EXERCISE – Verbatim output of the full listing is required.

[DATASET Boundary: Start]

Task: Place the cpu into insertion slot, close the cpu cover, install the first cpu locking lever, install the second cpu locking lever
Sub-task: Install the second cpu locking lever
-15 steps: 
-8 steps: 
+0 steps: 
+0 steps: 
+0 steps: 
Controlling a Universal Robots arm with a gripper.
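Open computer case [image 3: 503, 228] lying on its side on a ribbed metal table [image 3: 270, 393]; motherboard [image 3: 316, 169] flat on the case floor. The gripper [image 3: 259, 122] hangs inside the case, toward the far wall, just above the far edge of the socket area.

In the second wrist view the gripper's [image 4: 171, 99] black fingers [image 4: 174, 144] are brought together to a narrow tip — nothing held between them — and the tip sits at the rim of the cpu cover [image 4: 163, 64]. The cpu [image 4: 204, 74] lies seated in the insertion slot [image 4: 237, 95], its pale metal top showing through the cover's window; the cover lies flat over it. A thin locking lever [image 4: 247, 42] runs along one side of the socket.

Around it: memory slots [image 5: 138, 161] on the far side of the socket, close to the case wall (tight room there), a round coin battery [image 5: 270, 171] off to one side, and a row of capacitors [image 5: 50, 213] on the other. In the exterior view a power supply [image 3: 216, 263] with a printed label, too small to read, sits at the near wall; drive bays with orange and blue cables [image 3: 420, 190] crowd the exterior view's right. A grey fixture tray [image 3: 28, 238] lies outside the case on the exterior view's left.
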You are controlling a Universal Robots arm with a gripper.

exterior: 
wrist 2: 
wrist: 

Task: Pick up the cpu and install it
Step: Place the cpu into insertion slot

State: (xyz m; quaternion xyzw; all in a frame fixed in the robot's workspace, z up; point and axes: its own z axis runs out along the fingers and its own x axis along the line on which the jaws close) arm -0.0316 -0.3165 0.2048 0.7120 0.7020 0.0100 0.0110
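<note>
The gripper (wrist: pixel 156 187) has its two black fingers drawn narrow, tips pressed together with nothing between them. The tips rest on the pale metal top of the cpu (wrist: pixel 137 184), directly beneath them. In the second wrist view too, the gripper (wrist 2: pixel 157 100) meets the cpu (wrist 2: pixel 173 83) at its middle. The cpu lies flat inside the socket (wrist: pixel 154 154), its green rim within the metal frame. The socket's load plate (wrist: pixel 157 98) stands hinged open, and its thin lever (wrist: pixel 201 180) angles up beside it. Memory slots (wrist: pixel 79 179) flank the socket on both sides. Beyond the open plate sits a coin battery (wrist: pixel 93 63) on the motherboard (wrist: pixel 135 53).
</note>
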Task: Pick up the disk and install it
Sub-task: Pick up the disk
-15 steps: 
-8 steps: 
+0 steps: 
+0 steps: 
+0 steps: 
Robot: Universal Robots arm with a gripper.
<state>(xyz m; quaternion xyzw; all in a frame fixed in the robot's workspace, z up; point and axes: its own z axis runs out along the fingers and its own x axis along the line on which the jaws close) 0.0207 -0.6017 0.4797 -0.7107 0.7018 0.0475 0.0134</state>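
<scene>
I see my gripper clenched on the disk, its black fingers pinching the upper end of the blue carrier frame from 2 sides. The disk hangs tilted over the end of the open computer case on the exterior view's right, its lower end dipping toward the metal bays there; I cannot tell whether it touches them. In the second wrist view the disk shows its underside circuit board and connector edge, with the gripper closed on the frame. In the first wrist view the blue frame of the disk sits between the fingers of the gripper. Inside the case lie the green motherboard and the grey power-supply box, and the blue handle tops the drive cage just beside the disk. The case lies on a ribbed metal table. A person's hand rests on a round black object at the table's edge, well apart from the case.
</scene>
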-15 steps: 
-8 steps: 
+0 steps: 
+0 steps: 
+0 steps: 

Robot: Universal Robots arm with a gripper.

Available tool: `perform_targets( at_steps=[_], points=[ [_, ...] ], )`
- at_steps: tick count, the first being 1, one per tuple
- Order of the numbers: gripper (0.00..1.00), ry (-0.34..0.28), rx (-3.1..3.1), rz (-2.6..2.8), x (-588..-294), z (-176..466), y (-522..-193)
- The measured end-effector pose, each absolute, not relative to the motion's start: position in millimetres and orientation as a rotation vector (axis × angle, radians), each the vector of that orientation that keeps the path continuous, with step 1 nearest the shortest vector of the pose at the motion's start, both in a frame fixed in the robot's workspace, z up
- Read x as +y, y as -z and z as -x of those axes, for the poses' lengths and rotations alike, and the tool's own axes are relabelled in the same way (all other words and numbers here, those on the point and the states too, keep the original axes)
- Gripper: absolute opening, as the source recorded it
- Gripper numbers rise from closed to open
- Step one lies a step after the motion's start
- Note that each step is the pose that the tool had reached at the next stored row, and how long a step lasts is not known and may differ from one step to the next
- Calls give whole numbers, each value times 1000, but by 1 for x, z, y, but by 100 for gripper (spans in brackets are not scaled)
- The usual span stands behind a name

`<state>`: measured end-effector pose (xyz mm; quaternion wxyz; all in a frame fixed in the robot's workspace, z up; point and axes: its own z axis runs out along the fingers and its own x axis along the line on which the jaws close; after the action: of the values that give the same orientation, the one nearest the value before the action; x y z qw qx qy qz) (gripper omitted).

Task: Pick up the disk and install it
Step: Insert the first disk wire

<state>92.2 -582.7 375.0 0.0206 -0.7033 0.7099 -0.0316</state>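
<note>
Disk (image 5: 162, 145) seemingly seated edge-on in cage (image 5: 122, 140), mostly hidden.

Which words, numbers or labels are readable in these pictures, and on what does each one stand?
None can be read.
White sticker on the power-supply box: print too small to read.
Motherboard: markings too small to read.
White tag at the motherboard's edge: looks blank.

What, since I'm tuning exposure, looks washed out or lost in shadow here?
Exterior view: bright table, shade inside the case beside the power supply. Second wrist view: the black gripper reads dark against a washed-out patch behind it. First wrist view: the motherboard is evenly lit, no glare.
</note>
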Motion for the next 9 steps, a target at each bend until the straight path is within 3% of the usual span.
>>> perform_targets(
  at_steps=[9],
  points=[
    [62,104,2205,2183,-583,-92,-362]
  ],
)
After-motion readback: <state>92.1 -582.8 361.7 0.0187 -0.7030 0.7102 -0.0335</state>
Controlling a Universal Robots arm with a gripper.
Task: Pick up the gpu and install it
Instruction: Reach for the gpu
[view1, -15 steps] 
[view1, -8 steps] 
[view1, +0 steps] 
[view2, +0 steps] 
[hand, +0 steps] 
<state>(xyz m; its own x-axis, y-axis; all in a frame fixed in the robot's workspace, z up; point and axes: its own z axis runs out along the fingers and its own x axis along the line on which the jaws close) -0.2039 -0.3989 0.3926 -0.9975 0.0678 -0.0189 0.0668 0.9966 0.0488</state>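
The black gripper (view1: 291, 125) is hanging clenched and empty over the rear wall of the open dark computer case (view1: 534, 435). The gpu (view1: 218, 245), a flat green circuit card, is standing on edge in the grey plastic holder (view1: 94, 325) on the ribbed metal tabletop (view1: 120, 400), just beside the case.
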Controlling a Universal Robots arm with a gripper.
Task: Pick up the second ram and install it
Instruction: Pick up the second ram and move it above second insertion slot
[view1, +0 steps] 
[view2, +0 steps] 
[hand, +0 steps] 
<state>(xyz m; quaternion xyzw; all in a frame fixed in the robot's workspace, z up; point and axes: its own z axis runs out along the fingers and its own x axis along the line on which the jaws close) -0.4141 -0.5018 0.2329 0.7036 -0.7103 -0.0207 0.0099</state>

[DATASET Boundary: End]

YOUR RESPONSE –
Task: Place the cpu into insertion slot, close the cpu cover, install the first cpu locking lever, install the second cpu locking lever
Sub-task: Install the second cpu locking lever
-15 steps: 
-8 steps: 
+0 steps: 
+0 steps: 
+0 steps: 
Controlling a Universal Robots arm with a gripper.
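Open computer case [image 3: 503, 228] lying on its side on a ribbed metal table [image 3: 270, 393]; motherboard [image 3: 316, 169] flat on the case floor. The gripper [image 3: 259, 122] hangs inside the case, toward the far wall, just above the far edge of the socket area.

In the second wrist view the gripper's [image 4: 171, 99] black fingers [image 4: 174, 144] are brought together to a narrow tip — nothing held between them — and the tip sits at the rim of the cpu cover [image 4: 163, 64]. The cpu [image 4: 204, 74] lies seated in the insertion slot [image 4: 237, 95], its pale metal top showing through the cover's window; the cover lies flat over it. A thin locking lever [image 4: 247, 42] runs along one side of the socket.

Around it: memory slots [image 5: 138, 161] on the far side of the socket, close to the case wall (tight room there), a round coin battery [image 5: 270, 171] off to one side, and a row of capacitors [image 5: 50, 213] on the other. In the exterior view a power supply [image 3: 216, 263] with a printed label, too small to read, sits at the near wall; drive bays with orange and blue cables [image 3: 420, 190] crowd the exterior view's right. A grey fixture tray [image 3: 28, 238] lies outside the case on the exterior view's left.
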You are controlling a Universal Robots arm with a gripper.

exterior: 
wrist 2: 
wrist: 

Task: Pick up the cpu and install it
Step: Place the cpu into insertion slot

State: (xyz m; quaternion xyzw; all in a frame fixed in the robot's workspace, z up; point and axes: its own z axis runs out along the fingers and its own x axis along the line on which the jaws close) arm -0.0316 -0.3165 0.2048 0.7120 0.7020 0.0100 0.0110
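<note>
The gripper (wrist: pixel 156 187) has its two black fingers drawn narrow, tips pressed together with nothing between them. The tips rest on the pale metal top of the cpu (wrist: pixel 137 184), directly beneath them. In the second wrist view too, the gripper (wrist 2: pixel 157 100) meets the cpu (wrist 2: pixel 173 83) at its middle. The cpu lies flat inside the socket (wrist: pixel 154 154), its green rim within the metal frame. The socket's load plate (wrist: pixel 157 98) stands hinged open, and its thin lever (wrist: pixel 201 180) angles up beside it. Memory slots (wrist: pixel 79 179) flank the socket on both sides. Beyond the open plate sits a coin battery (wrist: pixel 93 63) on the motherboard (wrist: pixel 135 53).
</note>
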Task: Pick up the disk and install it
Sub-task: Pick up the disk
-15 steps: 
-8 steps: 
+0 steps: 
+0 steps: 
+0 steps: 
Robot: Universal Robots arm with a gripper.
<state>(xyz m; quaternion xyzw; all in a frame fixed in the robot's workspace, z up; point and axes: its own z axis runs out along the fingers and its own x axis along the line on which the jaws close) 0.0207 -0.6017 0.4797 -0.7107 0.7018 0.0475 0.0134</state>
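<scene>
I see my gripper clenched on the disk, its black fingers pinching the upper end of the blue carrier frame from 2 sides. The disk hangs tilted over the end of the open computer case on the exterior view's right, its lower end dipping toward the metal bays there; I cannot tell whether it touches them. In the second wrist view the disk shows its underside circuit board and connector edge, with the gripper closed on the frame. In the first wrist view the blue frame of the disk sits between the fingers of the gripper. Inside the case lie the green motherboard and the grey power-supply box, and the blue handle tops the drive cage just beside the disk. The case lies on a ribbed metal table. A person's hand rests on a round black object at the table's edge, well apart from the case.
</scene>
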-15 steps: 
-8 steps: 
+0 steps: 
+0 steps: 
+0 steps: 

Robot: Universal Robots arm with a gripper.

Available tool: `perform_targets( at_steps=[_], points=[ [_, ...] ], )`
- at_steps: tick count, the first being 1, one per tuple
- Order of the numbers: gripper (0.00..1.00), ry (-0.34..0.28), rx (-3.1..3.1), rz (-2.6..2.8), x (-588..-294), z (-176..466), y (-522..-193)
- The measured end-effector pose, each absolute, not relative to the motion's start: position in millimetres and orientation as a rotation vector (axis × angle, radians), each the vector of that orientation that keeps the path continuous, with step 1 nearest the shortest vector of the pose at the motion's start, both in a frame fixed in the robot's workspace, z up
- Read x as +y, y as -z and z as -x of those axes, for the poses' lengths and rotations alike, and the tool's own axes are relabelled in the same way (all other words and numbers here, those on the point and the states too, keep the original axes)
- Gripper: absolute opening, as the source recorded it
- Gripper numbers rise from closed to open
- Step one lies a step after the motion's start
- Note that each step is the pose that the tool had reached at the next stored row, and how long a step lasts is not known and may differ from one step to the next
- Calls give whole numbers, each value times 1000, but by 1 for x, z, y, but by 100 for gripper (spans in brackets are not scaled)
- The usual span stands behind a name

`<state>`: measured end-effector pose (xyz mm; quaternion wxyz; all in a frame fixed in the robot's workspace, z up; point and axes: its own z axis runs out along the fingers and its own x axis along the line on which the jaws close; after the action: of the values that give the same orientation, the one nearest the value before the action; x y z qw qx qy qz) (gripper omitted).

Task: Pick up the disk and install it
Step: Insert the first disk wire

<state>92.2 -582.7 375.0 0.0206 -0.7033 0.7099 -0.0316</state>
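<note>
Disk (image 5: 162, 145) seemingly seated edge-on in cage (image 5: 122, 140), mostly hidden.

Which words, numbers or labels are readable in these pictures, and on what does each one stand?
None can be read.
White sticker on the power-supply box: print too small to read.
Motherboard: markings too small to read.
White tag at the motherboard's edge: looks blank.

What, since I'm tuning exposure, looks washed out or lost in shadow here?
Exterior view: bright table, shade inside the case beside the power supply. Second wrist view: the black gripper reads dark against a washed-out patch behind it. First wrist view: the motherboard is evenly lit, no glare.
</note>
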Motion for the next 9 steps, a target at each bend until the straight path is within 3% of the usual span.
>>> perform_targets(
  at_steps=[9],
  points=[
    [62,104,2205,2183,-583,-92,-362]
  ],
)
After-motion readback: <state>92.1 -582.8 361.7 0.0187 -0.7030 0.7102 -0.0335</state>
Controlling a Universal Robots arm with a gripper.
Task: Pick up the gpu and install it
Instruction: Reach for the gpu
[view1, -15 steps] 
[view1, -8 steps] 
[view1, +0 steps] 
[view2, +0 steps] 
[hand, +0 steps] 
<state>(xyz m; its own x-axis, y-axis; all in a frame fixed in the robot's workspace, z up; point and axes: its own z axis runs out along the fingers and its own x axis along the line on which the jaws close) -0.2039 -0.3989 0.3926 -0.9975 0.0678 -0.0189 0.0668 0.9966 0.0488</state>
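The black gripper (view1: 291, 125) is hanging clenched and empty over the rear wall of the open dark computer case (view1: 534, 435). The gpu (view1: 218, 245), a flat green circuit card, is standing on edge in the grey plastic holder (view1: 94, 325) on the ribbed metal tabletop (view1: 120, 400), just beside the case.
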Controlling a Universal Robots arm with a gripper.
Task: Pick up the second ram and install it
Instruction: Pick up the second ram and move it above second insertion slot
[view1, +0 steps] 
[view2, +0 steps] 
[hand, +0 steps] 
<state>(xyz m; quaternion xyzw; all in a frame fixed in the robot's workspace, z up; point and axes: its own z axis runs out along the fingers and its own x axis along the line on which the jaws close) -0.4141 -0.5018 0.2329 0.7036 -0.7103 -0.0207 0.0099</state>

The exercise calls for nothing further.